Monitoring and Evaluating
Benjamin H. Gottlieb, Larry W. Thompson, and Michelle Bourgeois
The purpose of this chapter is to present ideas about appropriate measures for evaluating the process and outcomes of various kinds of interventions offered to family caregivers of older adults. Outcome evaluation is needed to inform service planners and policy makers who are responsible for developing new institutional programs. It is also needed by the practitioners involved in implementing specific strategies in their therapy modalities, and by clinical researchers attempting to develop more effective interventions or evaluate specific theoretical models that explain various mechanisms of change implicated in the caregiving process. Understandably, professionals coming from different perspectives will want to focus on the outcomes of family caregiving that are most relevant to their own interests and responsibilities. For example, policy makers would be impressed with information about whether the intervention delays institutionalization of the care recipient and whether it helps or hinders the delivery of other community services.

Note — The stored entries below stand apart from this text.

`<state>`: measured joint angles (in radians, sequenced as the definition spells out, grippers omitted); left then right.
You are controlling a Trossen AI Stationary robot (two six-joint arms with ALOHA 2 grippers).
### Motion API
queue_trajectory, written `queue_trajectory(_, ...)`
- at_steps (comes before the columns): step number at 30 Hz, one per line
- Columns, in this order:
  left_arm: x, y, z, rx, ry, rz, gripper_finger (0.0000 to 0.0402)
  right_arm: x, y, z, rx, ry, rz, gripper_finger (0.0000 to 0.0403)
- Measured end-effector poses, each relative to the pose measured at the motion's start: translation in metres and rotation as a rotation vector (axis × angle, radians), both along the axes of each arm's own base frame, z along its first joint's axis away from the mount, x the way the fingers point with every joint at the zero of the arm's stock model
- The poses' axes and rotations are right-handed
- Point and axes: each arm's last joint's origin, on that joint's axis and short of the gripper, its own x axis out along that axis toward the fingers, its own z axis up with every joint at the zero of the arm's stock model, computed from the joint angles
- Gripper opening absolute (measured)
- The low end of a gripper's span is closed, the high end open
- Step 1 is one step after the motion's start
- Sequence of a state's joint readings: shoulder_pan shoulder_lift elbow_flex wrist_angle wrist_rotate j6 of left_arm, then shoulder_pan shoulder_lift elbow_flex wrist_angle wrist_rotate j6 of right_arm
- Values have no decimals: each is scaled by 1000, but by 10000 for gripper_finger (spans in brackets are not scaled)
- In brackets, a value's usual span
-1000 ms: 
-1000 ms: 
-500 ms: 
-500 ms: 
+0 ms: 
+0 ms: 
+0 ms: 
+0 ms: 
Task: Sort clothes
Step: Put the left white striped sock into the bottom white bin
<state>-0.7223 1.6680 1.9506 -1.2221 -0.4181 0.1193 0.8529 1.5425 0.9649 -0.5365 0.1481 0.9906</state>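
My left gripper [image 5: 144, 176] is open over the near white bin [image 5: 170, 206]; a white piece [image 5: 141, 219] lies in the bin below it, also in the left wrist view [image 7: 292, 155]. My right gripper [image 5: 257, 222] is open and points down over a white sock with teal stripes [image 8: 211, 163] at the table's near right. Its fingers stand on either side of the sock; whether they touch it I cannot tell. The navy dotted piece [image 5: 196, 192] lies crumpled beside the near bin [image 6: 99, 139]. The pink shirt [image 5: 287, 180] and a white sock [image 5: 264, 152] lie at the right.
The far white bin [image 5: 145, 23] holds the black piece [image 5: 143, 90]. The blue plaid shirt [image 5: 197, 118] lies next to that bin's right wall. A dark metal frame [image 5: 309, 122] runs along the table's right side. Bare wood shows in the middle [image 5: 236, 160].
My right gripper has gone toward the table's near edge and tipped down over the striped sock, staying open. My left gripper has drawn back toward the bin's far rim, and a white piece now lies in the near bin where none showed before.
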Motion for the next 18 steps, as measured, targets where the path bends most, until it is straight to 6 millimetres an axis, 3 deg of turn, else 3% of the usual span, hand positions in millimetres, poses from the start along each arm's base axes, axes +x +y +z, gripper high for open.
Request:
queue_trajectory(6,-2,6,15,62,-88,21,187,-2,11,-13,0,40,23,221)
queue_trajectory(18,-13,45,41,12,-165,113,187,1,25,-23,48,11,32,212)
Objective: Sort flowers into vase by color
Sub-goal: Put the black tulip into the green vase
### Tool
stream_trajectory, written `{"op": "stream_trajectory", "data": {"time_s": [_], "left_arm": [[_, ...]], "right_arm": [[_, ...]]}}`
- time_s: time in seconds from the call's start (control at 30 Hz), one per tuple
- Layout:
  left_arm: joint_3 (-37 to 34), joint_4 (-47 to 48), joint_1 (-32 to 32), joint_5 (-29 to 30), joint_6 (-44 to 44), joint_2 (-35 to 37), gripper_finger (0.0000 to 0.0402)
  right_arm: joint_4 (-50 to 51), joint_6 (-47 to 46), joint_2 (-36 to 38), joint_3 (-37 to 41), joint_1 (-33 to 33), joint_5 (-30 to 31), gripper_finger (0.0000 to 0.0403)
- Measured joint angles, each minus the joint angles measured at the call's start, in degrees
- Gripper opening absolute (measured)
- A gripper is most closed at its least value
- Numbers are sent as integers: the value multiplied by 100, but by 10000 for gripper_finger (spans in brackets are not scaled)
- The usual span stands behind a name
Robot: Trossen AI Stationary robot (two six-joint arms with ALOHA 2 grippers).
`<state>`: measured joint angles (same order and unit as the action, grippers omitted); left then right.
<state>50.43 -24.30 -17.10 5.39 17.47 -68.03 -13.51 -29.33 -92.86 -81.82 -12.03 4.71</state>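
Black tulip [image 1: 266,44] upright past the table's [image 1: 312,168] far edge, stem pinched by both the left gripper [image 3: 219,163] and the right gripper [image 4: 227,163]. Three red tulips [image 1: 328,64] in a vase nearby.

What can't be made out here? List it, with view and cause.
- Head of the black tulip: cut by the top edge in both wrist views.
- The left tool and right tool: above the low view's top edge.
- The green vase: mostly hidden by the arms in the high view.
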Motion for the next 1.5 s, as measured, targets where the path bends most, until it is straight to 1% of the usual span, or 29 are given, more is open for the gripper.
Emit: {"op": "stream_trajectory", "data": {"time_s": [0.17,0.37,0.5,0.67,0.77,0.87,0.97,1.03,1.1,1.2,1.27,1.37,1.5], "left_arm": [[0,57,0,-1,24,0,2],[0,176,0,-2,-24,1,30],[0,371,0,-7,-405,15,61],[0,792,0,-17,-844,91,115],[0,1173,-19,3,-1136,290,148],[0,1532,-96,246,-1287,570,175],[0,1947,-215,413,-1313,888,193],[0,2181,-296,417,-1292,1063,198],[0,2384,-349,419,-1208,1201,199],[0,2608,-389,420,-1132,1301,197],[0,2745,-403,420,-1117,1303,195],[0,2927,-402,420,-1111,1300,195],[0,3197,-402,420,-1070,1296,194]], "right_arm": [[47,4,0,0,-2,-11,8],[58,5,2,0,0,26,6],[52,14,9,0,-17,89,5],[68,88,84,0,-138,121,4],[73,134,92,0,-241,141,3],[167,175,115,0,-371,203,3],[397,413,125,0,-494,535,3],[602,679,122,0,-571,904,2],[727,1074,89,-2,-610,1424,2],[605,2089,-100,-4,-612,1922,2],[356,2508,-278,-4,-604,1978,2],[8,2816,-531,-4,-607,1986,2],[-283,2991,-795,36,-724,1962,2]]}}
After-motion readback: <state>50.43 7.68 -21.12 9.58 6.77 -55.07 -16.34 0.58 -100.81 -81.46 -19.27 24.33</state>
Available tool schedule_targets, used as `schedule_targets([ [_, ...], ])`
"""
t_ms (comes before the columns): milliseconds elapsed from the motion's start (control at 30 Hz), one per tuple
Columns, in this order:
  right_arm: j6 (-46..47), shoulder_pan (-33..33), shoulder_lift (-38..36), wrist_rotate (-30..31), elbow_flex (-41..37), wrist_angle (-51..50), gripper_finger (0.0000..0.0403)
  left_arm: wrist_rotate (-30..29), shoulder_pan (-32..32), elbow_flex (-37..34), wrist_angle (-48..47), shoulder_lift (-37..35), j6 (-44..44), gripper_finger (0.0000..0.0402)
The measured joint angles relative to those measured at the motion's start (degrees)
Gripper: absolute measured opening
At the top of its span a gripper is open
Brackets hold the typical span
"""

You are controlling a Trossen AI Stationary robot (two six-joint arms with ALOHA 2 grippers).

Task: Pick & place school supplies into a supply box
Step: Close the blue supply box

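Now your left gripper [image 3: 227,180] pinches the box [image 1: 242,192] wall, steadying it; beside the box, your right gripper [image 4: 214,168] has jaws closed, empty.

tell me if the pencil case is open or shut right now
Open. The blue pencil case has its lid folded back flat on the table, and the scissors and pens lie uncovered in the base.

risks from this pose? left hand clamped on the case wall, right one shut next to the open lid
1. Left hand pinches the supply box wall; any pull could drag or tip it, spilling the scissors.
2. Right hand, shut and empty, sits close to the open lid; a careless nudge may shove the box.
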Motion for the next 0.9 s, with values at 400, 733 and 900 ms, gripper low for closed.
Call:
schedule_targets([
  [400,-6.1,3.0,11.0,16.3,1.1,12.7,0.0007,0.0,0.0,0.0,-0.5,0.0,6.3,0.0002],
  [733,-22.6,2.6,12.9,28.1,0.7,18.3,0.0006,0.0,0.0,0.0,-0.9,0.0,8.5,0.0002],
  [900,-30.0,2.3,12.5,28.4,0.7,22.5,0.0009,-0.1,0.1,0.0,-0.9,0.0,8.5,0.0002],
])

Practitioners would be more concerned with whether or not particular caregivers (and possibly their family as well) benefited from the intervention program in which they participated and whether they will continue to use the program as needed in the future. For clinical researchers the endpoints that traditionally seem to matter the most focus on the caregivers' mental health status, such as their levels of depression, anxiety, and anger, or other measures of adjustment and function that are conventionally employed in clinical outcome studies.